Can I Get a Mortgage With a Discount of 2 to 3%?
Yesterday we talked about how much to put on your first home and what discount mortgage points are . Today we will look at another mortgage question, in particular from s omedouche :
How do people buy a house? In particular, I know that a few colleagues (who I must assume are getting comparable salaries and buying houses at prices comparable to what I am looking at) buy houses and invest only two to three percent and somehow get a mortgage a loan that won’t bankrupt them. Meanwhile, I figure the numbers over and over, accumulating a full 20 percent on my down payment, and I still can’t find a home with an interest rate or monthly mortgage that seems doable.
Somedouche could possibly lower home values by two to three percent, although the average is slightly higher – the National Association of Realtors said it was 11 percent in 2016 as I reported yesterday, while Attom Data Solutions rated it at six percent. In fact, a 20 percent decline would be more unusual these days than three to five percent.

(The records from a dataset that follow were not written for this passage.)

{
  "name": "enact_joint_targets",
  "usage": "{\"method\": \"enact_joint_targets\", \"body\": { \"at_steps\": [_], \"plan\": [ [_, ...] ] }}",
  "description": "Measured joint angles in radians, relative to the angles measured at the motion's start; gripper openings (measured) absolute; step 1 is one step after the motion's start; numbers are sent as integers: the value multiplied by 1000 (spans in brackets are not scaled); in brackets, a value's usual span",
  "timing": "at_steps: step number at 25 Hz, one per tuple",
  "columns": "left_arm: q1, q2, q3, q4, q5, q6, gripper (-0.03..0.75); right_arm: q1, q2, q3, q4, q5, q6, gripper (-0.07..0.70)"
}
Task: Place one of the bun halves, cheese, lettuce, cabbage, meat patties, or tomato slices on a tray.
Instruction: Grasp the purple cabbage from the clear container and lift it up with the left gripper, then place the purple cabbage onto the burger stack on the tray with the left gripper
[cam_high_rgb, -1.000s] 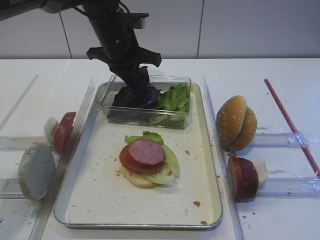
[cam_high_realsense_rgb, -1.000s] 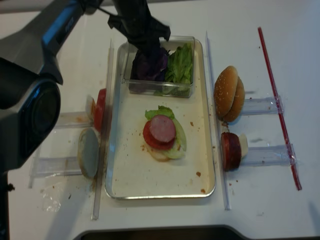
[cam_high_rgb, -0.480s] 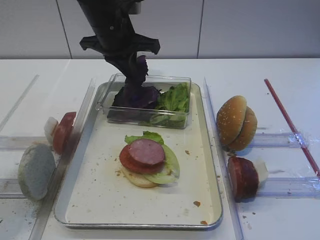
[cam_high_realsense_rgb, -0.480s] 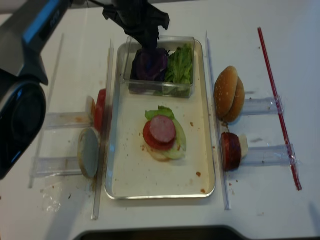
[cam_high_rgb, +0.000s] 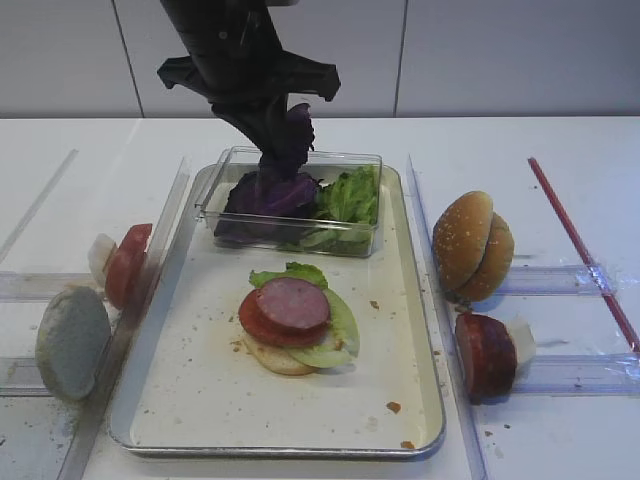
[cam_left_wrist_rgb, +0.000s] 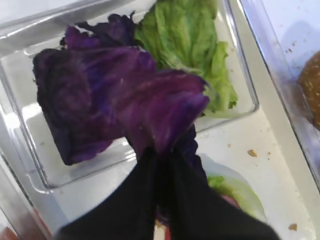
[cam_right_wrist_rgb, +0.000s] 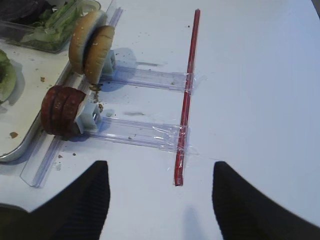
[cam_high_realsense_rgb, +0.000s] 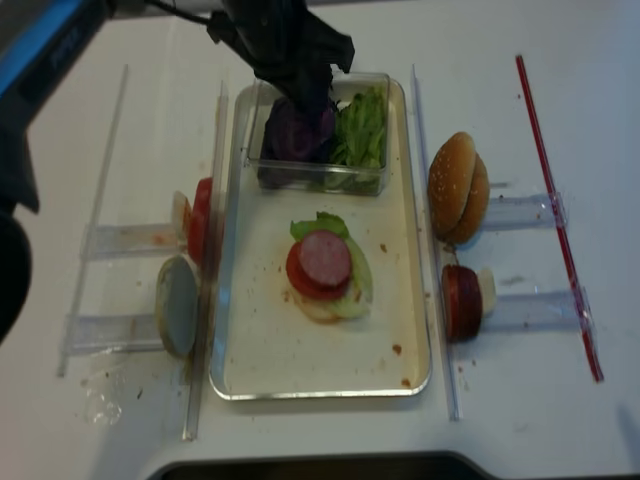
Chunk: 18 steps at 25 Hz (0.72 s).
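Note:
My left gripper is shut on a dark purple cabbage leaf, held just above the clear box at the back of the tray. Lettuce and more purple leaves lie in that box. Mid-tray stands a stack: pale bun half, tomato slice, meat patty, lettuce underneath. My right gripper is open over bare table, right of the tray. I see no cheese.
Sesame bun halves and meat patties stand in clear holders on the right. On the left are tomato slices and a pale bun half. A red strip is taped at the far right.
The left gripper has risen from the box with the cabbage leaf and shifted slightly right. Nothing else has moved.

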Motion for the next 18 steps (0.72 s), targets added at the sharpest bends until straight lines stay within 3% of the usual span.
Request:
{"method": "enact_joint_targets", "body": {
  "at_steps": [10,18],
  "plan": [
    [-65,-158,249,0,0,-28,-2,0,0,0,0,0,0,453],
    [-155,-182,335,6,-4,-51,-2,0,0,0,0,0,0,453]
  ]
}}
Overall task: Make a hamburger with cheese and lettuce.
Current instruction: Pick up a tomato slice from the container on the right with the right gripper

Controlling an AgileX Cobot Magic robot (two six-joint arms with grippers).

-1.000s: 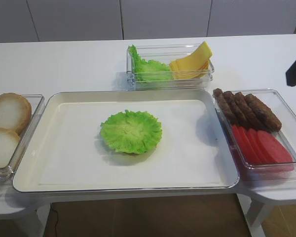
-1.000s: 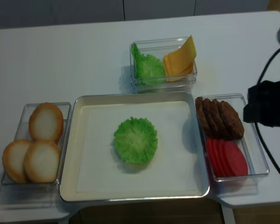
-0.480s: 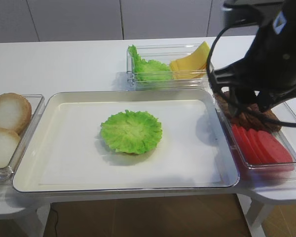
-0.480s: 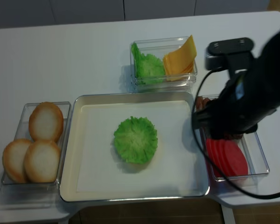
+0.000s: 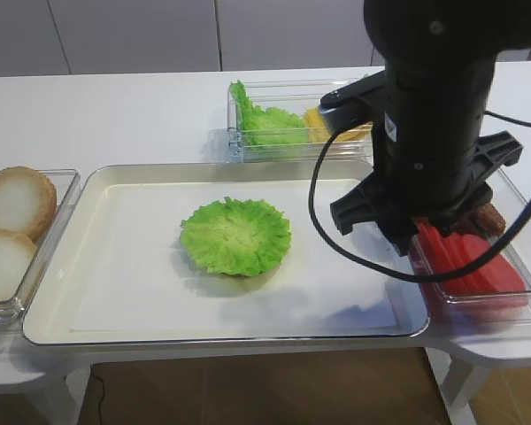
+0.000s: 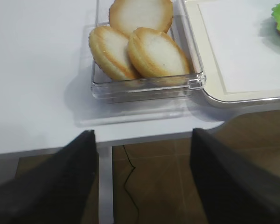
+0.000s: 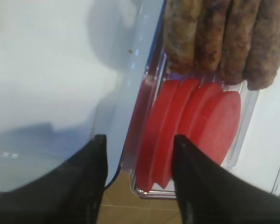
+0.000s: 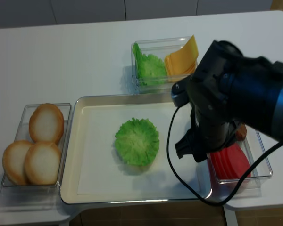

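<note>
The hamburger (image 5: 235, 235) is a low stack on the tray, topped by a frilly green leaf; it also shows in the realsense view (image 8: 137, 141). More lettuce (image 5: 265, 124) and the yellow cheese slices (image 8: 181, 59) stand in a clear box behind the tray. My right arm (image 5: 429, 124) hangs over the tray's right edge. Its gripper (image 7: 139, 140) is open and empty above the red slices (image 7: 196, 126). My left gripper (image 6: 142, 135) is open and empty, off the table's front edge near the buns (image 6: 140, 46).
The white tray (image 5: 115, 266) fills the middle. A clear box of buns (image 8: 42, 141) stands on its left. A clear box on its right holds brown patties (image 7: 219, 37) and red slices (image 8: 231, 162). The right arm hides most of that box.
My right arm has swung in from the far right, across the patty box, to the tray's right edge. Nothing on the table has moved.
</note>
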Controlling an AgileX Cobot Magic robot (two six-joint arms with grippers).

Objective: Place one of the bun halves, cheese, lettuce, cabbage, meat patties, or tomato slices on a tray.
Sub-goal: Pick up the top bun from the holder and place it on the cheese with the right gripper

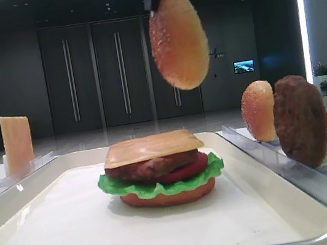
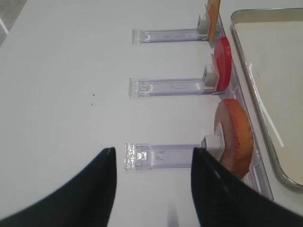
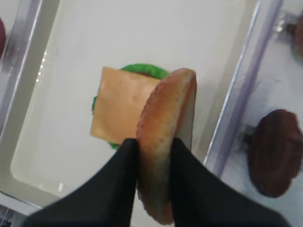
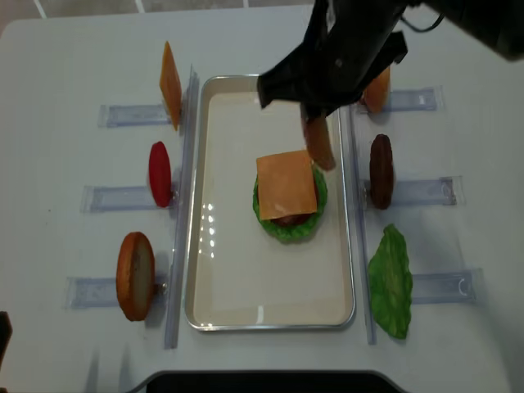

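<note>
Right jaws (image 3: 154,150) pinch a bun half (image 3: 165,142) on edge, in the air above the cheese-topped stack (image 1: 156,168) on the tray (image 1: 57,239) — left jaws (image 2: 154,158) spread over the desk (image 2: 61,85), holding nothing.

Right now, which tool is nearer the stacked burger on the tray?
Right. The right tool holds a bun top just above the burger; the left tool sits off the tray, by the racks.

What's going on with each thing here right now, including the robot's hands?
Right hand: shut on bun top, held on edge above the burger.
Left hand: open, empty.
Burger: stacked on tray, cheese on top.
Patty: upright in rack.
Lettuce: leaning at its rack.
</note>
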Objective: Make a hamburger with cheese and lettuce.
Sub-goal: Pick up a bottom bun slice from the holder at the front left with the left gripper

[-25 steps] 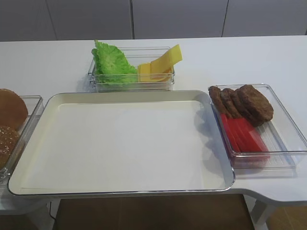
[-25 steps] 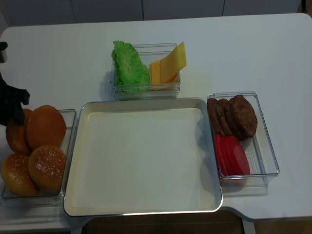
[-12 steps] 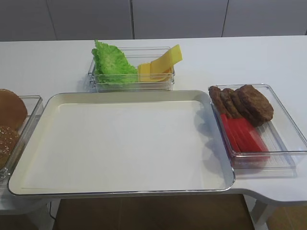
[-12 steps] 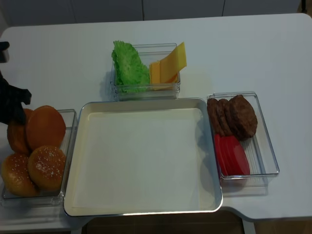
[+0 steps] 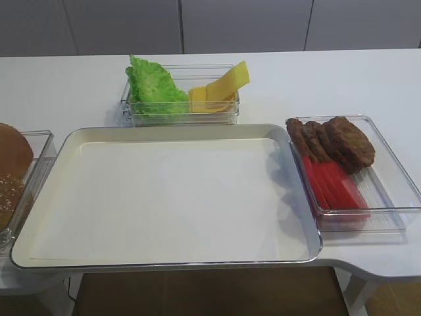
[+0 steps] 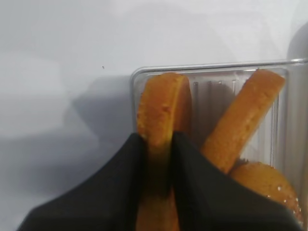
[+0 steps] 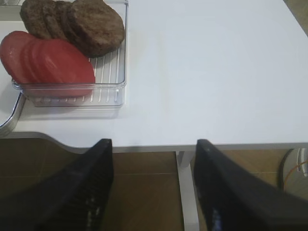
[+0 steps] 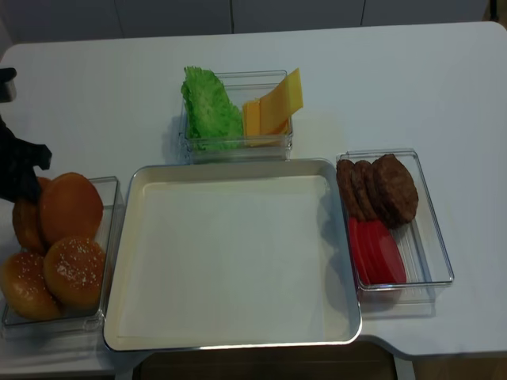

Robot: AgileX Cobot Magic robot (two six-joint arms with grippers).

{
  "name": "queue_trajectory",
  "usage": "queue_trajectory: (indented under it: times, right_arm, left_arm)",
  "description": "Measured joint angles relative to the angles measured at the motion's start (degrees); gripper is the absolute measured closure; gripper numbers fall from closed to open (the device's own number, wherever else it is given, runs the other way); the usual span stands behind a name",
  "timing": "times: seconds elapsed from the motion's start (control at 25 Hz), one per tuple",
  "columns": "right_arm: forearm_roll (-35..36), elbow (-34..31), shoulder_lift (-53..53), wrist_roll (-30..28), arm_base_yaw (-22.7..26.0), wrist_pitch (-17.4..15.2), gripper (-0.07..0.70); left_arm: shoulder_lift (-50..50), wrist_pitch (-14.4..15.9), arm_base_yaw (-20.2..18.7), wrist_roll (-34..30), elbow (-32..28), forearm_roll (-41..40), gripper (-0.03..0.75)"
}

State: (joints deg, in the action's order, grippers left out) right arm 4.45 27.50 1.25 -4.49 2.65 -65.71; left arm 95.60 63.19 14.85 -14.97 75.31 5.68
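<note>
L gripper [image 6: 156,192] is shut tight on a bun half [image 6: 161,110] standing on its edge in the bun box [image 6: 211,70], w/ the bun's long side pointing up from the jaws. R gripper [image 7: 153,192] hangs off the table edge, closed on nothing. Big tray [image 8: 230,237] sits right of the buns. Farther back: lettuce [image 8: 207,107] & cheese [image 8: 277,101].

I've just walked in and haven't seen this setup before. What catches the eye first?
The big empty tray fills the middle of the table. Behind it, bright green lettuce and yellow cheese share a clear box. At far left, the left gripper pinches a bun half standing on edge.
</note>
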Motion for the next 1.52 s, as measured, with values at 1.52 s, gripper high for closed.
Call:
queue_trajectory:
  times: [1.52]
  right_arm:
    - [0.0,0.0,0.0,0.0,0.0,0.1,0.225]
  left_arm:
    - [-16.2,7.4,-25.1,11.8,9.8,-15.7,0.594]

If you’re wondering how this is possible, there are 1) mortgage insurance, which was worth $ 760 billion in 2016 , and 2) various programs that require significantly less than 20 percent. In fact, the “20 percent” figure we have in our head is probably due to the fact that you need PMI for anything below that. But this, of course, is not necessary, and in fact, your money would be better spent elsewhere. “I wouldn’t even recommend saving that much,” says Matt Ishbia, President and CEO of United Wholesale Mortgage. “Access to your money is the key to success.”
Okay, two percent is unlikely. But one option is an FHA loan that requires you to pay 3.5%. Credit requirements are less stringent than for other types of loans. You will be charged a “mortgage insurance premium of 1.75 percent of the mortgage amount” based on the bank rate and many other requirements . But your down payment doesn’t have to be huge. ( Bankrate also lists some other programs for veterinarians, military personnel, and those eligible for the USDA Rural Mortgage Guarantee Program.)
Alternatively, borrowers can pay as little as three percent with private mortgage insurance, which has slightly stricter credit requirements than FHA loans. PMI usually costs between 0.5 and one percent of the original loan amount each year and varies depending on the loan, the lender, and your credit history. But the blessing is that you pay less upfront and can use the remaining funds to tidy up your new pad or invest in something over the long term.
Also, if you owe less than 80 percent of the mortgage value (in other words, you’ve reached that 20 percent), you can cancel your PMI (once you reach 78 percent, it should automatically cancel). When you get an FHA loan, you need to refinance a non-FHA loan to get rid of your insurance.
To get the best rate, contact an independent local mortgage broker who can help you compare rates and find the right one for you.